オートデスクは2009年3月25日、3次元CADの新製品「Autodesk Inventor 2010」(以下、「Inventor 2010」)を発表した。今回は、同年の3月19日に出荷を開始したCAD「AutoCAD 2010」との連携を強化し、UI関係の統合も進めた。AutoCAD 2010ではパラメトリック2次元作図が可能となったが、そちらと併せてInventor 2010の作図関係のUIをAutoCAD 2010と同様なものとした。またAutoCAD 2009から採用していたリボンUIもInventor 2010で採用した。
Inventor 2010ではAutoCADで作成したブロックがInventor側に取り込めるようになった。2次元図上で行う機構の駆動領域や重心の検討が従来より楽にできるようにしたという。AutoCAD上では、駆動する部品を動きに合わせて部品のブロックを複写していきつつ確認を行う。今回は、さらにInventor側の2次元作図機能にAutoCADのブロック定義を取り込めるようにし、部品ドラッグをして機構を自由に動かしての検討も可能となった。またAutoCAD上で検討した2次元の構想図を3次元化する際の支援も強化した。ブロックで定義したそれぞれの部品を3次元モデリング用にツリー化できる。それを利用して3次元モデル化をしていく。

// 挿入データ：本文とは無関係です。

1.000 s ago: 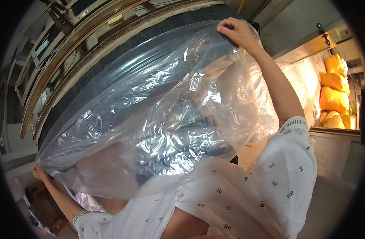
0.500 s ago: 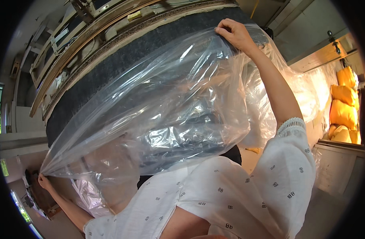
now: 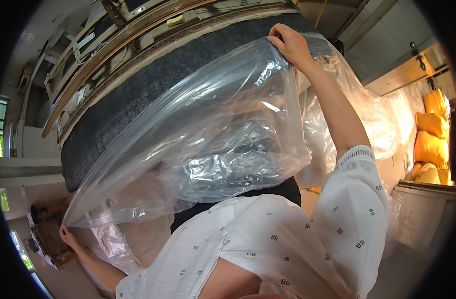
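Observation:
A large sheet of clear plastic film [image 3: 188, 129] hangs stretched between my two hands, wrinkled and shiny, in front of my body. My right hand [image 3: 291, 46] pinches its upper edge at the far right, above the dark table top. Low at the far left, my left hand [image 3: 67, 235] is closed on the gathered corner of the same film. Behind the film lies a black surface [image 3: 113, 112], the covered top of a long table, bare along its far strip. More bunched film [image 3: 372, 107] trails off beyond my right arm.
Wooden rails and a machine frame [image 3: 88, 84] run along the table's far side. Yellow-orange bundles [image 3: 431, 142] are stacked at the right, above a pale cabinet [image 3: 421, 214]. A brown wooden piece of furniture [image 3: 51, 229] stands beyond my left hand.
My left hand has moved a little right and down with its corner of film. The film's far edge sags nearer to me, baring more black surface. My right hand stays nearly in place.

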`<state>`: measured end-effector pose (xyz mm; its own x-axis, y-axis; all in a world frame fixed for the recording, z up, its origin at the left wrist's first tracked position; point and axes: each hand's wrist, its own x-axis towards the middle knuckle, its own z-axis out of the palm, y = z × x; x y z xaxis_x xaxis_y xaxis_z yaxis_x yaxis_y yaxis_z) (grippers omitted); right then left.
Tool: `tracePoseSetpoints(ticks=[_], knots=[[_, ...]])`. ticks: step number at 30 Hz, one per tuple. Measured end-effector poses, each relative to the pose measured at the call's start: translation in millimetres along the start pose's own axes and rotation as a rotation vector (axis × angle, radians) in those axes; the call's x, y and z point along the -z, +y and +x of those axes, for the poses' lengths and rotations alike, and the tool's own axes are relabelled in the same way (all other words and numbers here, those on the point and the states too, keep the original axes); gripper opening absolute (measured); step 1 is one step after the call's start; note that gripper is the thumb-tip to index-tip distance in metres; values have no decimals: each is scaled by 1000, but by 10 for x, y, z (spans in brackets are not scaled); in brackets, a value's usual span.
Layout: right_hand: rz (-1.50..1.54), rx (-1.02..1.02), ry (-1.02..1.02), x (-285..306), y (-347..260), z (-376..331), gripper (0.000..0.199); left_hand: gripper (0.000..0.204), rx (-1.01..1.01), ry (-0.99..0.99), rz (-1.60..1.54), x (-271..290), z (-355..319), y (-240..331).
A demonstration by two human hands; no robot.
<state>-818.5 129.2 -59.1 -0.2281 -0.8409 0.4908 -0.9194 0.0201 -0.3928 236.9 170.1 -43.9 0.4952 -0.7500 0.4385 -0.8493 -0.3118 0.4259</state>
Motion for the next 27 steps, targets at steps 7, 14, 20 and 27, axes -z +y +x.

今回より、オートデスクが2007年に買収したプラッソテック(PlassoTech)社の技術をInventorに統合した。従来のInventorに付属していたCAEはANSYSの「DesignSpace」だったが、今回から「3G.author」(3Ga)の技術を用いたCAEへ変えた。「アダプティブP-h法」により、解析に最適なメッシュの自動生成が短時間でできるという。従来は、ユーザーがメッシュをコントロールしていた。また新たに加わった「パラメトリック解析」機能は、ユーザーが望む解析結果に応じて、形状を最適化できる。その結果は、設計モデルデータと同期することが可能だ。
ユーザーから特に多かったリクエストとして、他社製の3次元CADデータのインポート機能の強化を挙げた。他社製のCADデータを中間フォーマットで取り込むと、データが化ける、あるいは破損するなどの問題が発生しやすい。これまでのInventorではすでに、「NX」(シーメンスPLMソフトウェア)、「Pro/ENGINEER」(PTC)、「Solidworks」(ダッソー・システムズ・ソリッドワークス)などのフォーマットを直接読み込むことができたが、Inventor 2010からはさらに、「CATIA V5」(ダッソー・システムズ)のR6〜18のデータフォーマットも対応した。またJTフォーマットのサポートも強化した。「CATIAは自動車業界で多く使われるハイエンド3次元設計ツールです。例えば、自動車メーカーから設計を請け負う場合、もらったCATIAの車両データをInventorに取り込み、それを基にして溶接治具を作るといった連携ができます」とオートデスク製造ソリューション 技術営業 シニアマネージャー 塩澤 豊氏は説明する。
今回から新たに加わるパッケージ「Tooling Suite」には、金型設計をサポートする機能が付いている。「コアやキャビ単体の設計データは3次元化されている場合が多いのですが、その後の全体の機構設計などは2次元で検討されることが多いです」(塩澤氏)。Inventorは、従来3次元化されていなかった部分に特に注力してサポートするという。またTooling Suiteでは、2008年6月に同社が買収したモールドフロー社の技術を利用した樹脂流動解析が可能だ。Inventor上で、成形品のウェルドの発生場所を予測し、ゲートの最適な位置の検討ができるという。
なお同製品の各種パッケージの出荷予定日や価格は、以下となっている。
オートデスクの製造ソリューション部は、設計データの3次元化そのものだけではなく、設計・製造関連と営業やマーケティング部門との連携をサポートする製品の提供を行う方針だという。
「製品のビジュアライゼーションといっても、設計データと商談用データとでは考え方が異なります。特に、顧客に訴求するためには画像のリアリティが重要となります」とオートデスク 製造ソリューション本部長 大谷 修造氏は説明した。すなわちレンダリング機能が高機能であることが望ましいということになる。それと併せ、動作が軽いこと、専門ソフトウェアの操作に慣れない人でも操作がしやすいことも同社製品では考慮しているとのことだ。
また生産の後工程にもデジタルプロトタイプが採用できるような環境の提供をしていくという。「生産設備のレイアウト設計のほとんどは2次元で行われている現状です。しかし、これだと高さ方向の検討がやりづらいです。そうはいっても、すべてを3次元化するのは不可能でしょう。当社では、例えば2次元のレイアウト図の中で、設備に配置する装置などのデータは3次元化できるような設計環境の提供を考えています」(大谷氏)。
上記のほか、同社はシミュレーションツールや解析ツールの強化も行っていく。